Our previous study demonstrated that activated (CD44high) γδ T cells express IFN-γ and T-bet mRNA, and release IFN-γ protein on TCR triggering (4, 5). We hypothesized that CD44high and CD44low Vγ4 γδ T cells have different functions in the antitumor immune response. To test our hypothesis, sex- and age-matched B6 TCRδ−/− mice were reconstituted with either activated (CD44high) or naive (CD44low) Vγ1 and Vγ4 γδ T cells (1 × 105/mouse) i.v., followed with s.c. inoculation with B16 F0 cells (2 × 105/mouse, n = 10), and tumor growth was monitored and recorded daily. No significant difference was observed in tumor growth between mice reconstituted with naive Vγ4 and Vγ1 γδ T cells (data not shown). In contrast, mice that were reconstituted with activated Vγ4 γδ T cells were better protected against tumor growth than those reconstituted with activated Vγ1 γδ T cells (Fig. 1B, 1C, p < 0.05), suggesting that activated Vγ4 γδ T cells are the protective γδ T cell cohort in the antitumor immune response.

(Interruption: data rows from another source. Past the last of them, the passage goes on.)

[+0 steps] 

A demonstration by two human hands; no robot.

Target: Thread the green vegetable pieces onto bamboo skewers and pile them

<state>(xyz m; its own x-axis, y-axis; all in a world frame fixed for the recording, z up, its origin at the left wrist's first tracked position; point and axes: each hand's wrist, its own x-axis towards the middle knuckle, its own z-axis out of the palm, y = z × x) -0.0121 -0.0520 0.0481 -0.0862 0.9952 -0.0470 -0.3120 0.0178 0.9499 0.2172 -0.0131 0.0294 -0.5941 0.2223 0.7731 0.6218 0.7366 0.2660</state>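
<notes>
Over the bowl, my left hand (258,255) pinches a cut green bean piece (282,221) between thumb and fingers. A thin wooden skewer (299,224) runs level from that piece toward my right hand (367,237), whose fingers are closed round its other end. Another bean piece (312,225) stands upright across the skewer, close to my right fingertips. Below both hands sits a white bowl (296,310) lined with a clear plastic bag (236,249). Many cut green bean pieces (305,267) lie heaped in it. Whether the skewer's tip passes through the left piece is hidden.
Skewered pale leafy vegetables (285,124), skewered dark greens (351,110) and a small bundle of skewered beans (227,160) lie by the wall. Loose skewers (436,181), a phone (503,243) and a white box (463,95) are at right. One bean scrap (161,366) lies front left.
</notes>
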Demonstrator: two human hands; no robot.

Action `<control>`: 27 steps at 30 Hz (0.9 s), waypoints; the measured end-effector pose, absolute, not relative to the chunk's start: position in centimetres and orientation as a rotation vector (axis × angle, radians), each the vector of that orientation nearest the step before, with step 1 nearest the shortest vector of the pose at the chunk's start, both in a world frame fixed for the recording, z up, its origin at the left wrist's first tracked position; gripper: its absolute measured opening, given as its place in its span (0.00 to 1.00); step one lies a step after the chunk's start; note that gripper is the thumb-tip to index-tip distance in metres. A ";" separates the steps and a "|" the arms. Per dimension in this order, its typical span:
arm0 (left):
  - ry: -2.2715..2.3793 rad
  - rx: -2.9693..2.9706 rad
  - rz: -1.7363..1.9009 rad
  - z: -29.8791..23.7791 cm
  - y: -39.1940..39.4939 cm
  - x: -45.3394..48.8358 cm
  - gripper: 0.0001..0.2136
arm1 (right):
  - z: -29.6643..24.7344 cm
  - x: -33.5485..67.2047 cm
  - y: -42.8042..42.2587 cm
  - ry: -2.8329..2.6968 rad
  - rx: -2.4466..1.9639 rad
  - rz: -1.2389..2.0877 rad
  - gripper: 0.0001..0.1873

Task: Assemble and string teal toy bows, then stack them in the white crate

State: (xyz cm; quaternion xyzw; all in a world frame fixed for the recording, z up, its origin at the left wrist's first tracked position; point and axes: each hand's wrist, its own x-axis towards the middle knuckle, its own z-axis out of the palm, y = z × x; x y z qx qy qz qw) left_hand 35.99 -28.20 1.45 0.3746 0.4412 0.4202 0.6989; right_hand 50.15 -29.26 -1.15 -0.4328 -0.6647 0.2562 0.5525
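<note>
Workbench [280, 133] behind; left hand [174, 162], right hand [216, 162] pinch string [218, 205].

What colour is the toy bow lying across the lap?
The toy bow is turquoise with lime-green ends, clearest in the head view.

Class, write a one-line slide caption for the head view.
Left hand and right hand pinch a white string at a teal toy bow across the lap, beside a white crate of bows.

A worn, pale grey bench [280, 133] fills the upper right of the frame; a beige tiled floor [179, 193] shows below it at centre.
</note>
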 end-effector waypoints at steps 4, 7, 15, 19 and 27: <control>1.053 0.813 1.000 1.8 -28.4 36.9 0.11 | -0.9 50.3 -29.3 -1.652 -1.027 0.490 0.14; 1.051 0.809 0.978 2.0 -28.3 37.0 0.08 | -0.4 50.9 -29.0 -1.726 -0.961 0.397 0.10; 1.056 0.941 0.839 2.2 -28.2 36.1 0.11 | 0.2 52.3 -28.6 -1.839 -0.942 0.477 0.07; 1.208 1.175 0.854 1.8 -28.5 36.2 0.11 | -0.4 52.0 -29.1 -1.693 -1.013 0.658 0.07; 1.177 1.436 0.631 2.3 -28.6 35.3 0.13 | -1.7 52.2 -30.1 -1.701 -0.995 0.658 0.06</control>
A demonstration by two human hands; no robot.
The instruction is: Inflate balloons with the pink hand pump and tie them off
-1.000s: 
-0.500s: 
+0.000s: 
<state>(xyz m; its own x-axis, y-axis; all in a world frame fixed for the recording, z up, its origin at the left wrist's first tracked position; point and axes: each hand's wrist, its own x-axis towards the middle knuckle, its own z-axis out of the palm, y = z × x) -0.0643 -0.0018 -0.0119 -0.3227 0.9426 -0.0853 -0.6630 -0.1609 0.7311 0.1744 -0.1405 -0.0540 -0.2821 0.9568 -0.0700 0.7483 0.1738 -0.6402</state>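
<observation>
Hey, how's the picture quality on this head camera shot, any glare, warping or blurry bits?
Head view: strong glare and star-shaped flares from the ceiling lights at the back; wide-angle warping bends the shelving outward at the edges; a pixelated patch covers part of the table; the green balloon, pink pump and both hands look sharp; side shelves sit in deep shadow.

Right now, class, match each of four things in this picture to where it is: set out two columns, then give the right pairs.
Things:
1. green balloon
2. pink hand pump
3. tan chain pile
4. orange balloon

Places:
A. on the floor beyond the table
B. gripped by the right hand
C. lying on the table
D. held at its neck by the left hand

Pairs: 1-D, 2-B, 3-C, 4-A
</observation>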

To further confirm the role of Vγ1 and Vγ4 γδ T cells in tumor resistance, naturally activated Vγ1 and Vγ4 cells were expanded in vitro for 8 d, mixed with B16 cells at a 1:4 ratio and inoculated s.c. into two flanks of B6 TCR δ−/− mice, and the presence as well as growth rate of tumors in both flanks of the transplant receipts were monitored daily. As predicted, the side with inoculation of the mixture of CD44high Vγ4 γδ T cells showed significantly less tumor growth than the opposite side receiving the mixture of CD44high Vγ1 γδ T cells (Fig. 2A, 2B, p < 0.01). This observation confirmed that activated CD44high Vγ4 γδ T cells are the preeminent antitumor effectors in the in vivo response against the B16 melanoma.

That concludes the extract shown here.